Chad

Sultan Taj al‑Din of Massalit

In memory of the countless lives lost under colonial occupation

From 1900, when France established control over the territory that became French Chad, to 1960, when Chad attained formal independence, the land and peoples of this region endured decades of foreign domination, resistance, and suffering. France’s military conquest and administration entailed brutal battles, punitive expeditions, forced labor, repression of revolts, and political marginalization of indigenous societies. The full human toll — including deaths from conflict, famine, disease, displacement, and coercion — cannot be precisely quantified, but the violence was widespread and profound across generations.

We remember:

The resistance fighters and communities caught in the early wars of conquest, such as those around the Battle of Kousséri (1900), where thousands of local defenders fell and the warlord Rabah az‑Zubayr was killed in combat against French forces.

Local leaders and scholars executed or massacred during punitive operations and reprisals, including during the 1917 “coupes‑coupes” reprisals in the Ouaddaï region, where dozens of religious notables and fighters were killed by troops acting on colonial orders.

Peasants and protestors at Bébalem in 1952, fired upon by colonial troops during unrest tied to local political contestation, with estimates of fatalities ranging from dozens to several hundred.

While colonial archives and scholarship have yet to produce a comprehensive death count, oral histories and demographic impacts testify to tens of thousands — if not more — lives broken and cut short under colonial coercion and conflict.

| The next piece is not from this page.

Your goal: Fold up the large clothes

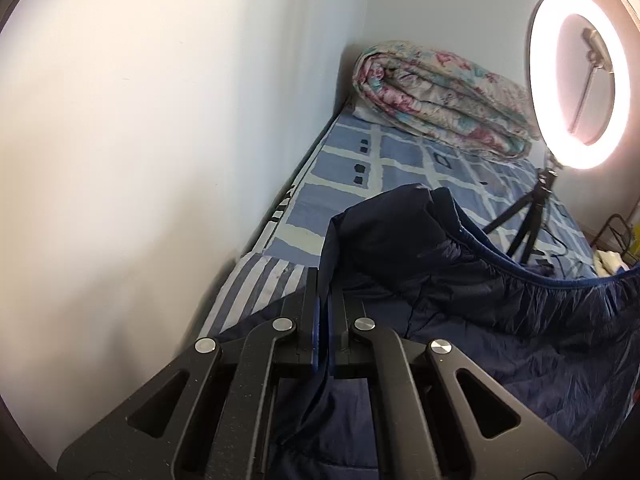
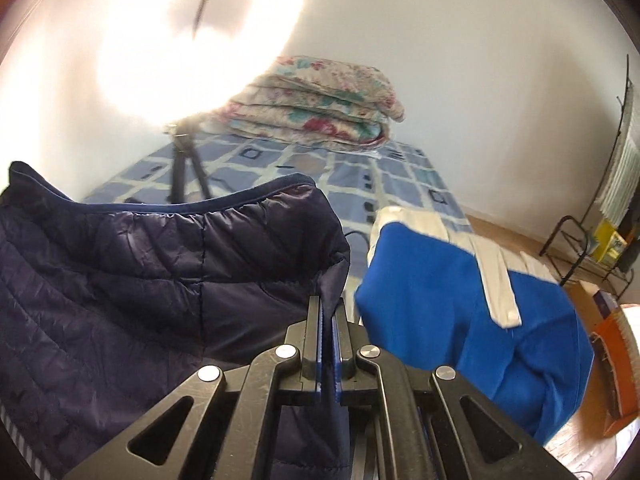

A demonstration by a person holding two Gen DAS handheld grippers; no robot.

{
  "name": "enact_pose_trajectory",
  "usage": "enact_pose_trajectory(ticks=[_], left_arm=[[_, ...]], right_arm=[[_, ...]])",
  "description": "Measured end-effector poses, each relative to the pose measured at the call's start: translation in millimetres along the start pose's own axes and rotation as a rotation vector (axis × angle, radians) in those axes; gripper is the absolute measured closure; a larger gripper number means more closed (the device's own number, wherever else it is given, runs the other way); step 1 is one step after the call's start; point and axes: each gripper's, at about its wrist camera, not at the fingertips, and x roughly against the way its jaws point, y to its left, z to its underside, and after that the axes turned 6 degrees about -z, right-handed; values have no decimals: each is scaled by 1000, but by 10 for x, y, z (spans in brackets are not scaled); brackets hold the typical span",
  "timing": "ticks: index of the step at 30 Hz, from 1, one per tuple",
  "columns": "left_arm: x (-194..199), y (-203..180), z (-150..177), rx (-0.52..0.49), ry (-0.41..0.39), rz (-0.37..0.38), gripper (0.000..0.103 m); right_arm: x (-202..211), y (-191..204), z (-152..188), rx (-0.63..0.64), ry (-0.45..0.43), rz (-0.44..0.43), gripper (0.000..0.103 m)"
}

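L gripper [image 1: 323,300] & R gripper [image 2: 327,320] jaws both clamped on navy quilted puffer jacket [image 2: 160,264]; advise level, taut hem before folding onto blue-check bedsheet [image 1: 400,156].

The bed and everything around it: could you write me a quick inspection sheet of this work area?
Surface: bed with a blue and white checked cover.
Job's things: navy quilted jacket, lifted off the bed at two points.
Clutter: folded floral quilt at the far end; blue and white garment on the bed's near right.
Tongs: left tongs and right tongs each shut on jacket fabric.
Cables: a thin dark cable near the tripod.
Surroundings: lit ring light, white walls, wire rack, wooden floor.
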Motion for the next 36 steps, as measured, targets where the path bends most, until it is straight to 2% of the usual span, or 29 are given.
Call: enact_pose_trajectory(ticks=[6,10,13,15,16,17,18,19,20,21,23,24,27,30,32,34,36], left_arm=[[-458,-328,117,-49,34,-91,103],[-749,-313,258,-11,83,-117,102],[-919,-255,371,30,128,-117,99],[-962,-223,400,44,146,-117,87],[-950,-200,398,57,146,-130,74],[-909,-180,383,66,132,-134,66],[-850,-166,355,68,116,-145,65],[-793,-155,335,65,102,-156,65],[-715,-151,298,57,83,-164,65],[-603,-143,267,44,61,-156,65],[-424,-209,216,9,34,-113,65],[-329,-280,208,-29,24,-74,65],[-139,-525,265,-150,28,-31,65],[29,-678,463,-145,99,132,65],[190,-871,689,-210,104,176,65],[336,-1127,930,-287,107,217,65],[394,-1331,1063,-319,126,259,65]], right_arm=[[-465,180,-9,62,54,87,102],[-731,241,148,104,112,128,102],[-806,234,223,105,133,127,102],[-842,204,233,96,148,120,102],[-853,181,235,79,156,112,101],[-862,168,236,67,158,107,101],[-847,159,239,58,157,108,98],[-828,141,240,49,155,109,87],[-778,119,231,34,145,104,82],[-760,102,224,25,142,90,76],[-613,59,221,-9,126,33,75],[-528,43,231,-26,115,5,75],[-231,67,333,-43,77,-86,74],[129,172,544,-17,72,-172,74],[380,228,735,-7,72,-206,73],[567,194,918,-60,68,-261,70],[691,163,1127,-123,82,-311,70]])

Notable leaders and figures in resistance and nationalism

It is important to distinguish between anti‑colonial fighters of the early 20th century and political leaders of the independence era. In the colonial period, several indigenous leaders who resisted French expansion died in combat or were executed in the course of military conquest:

Rabah az‑Zubayr — a powerful local warlord and military leader who resisted French forces and was killed in the Battle of Kousséri (1900).

Sultan Taj al‑Din of Massalit — killed alongside hundreds of followers during French military operations around 1910.

These figures are remembered by local communities as symbols of resistance to colonial intrusion.

In the political movements that emerged in the mid‑20th century as independence became attainable, the most prominent leaders — such as Gabriel Lisette, founder of the Chadian Progressive Party, and François (N’Garta) Tombalbaye, who became independent Chad’s first president — survived colonial rule and were not executed by French authorities.

Today, we honor the memory of all those who suffered and died under colonial rule in Chad — the warriors who stood against conquest, the villagers caught in the crossfire of punitive expeditions, the farmers silenced in protest, and the countless unknown souls whose names history did not record. Their courage, resistance, and sacrifices are woven into Chad’s long journey to self-determination and remain in the hearts of their descendants.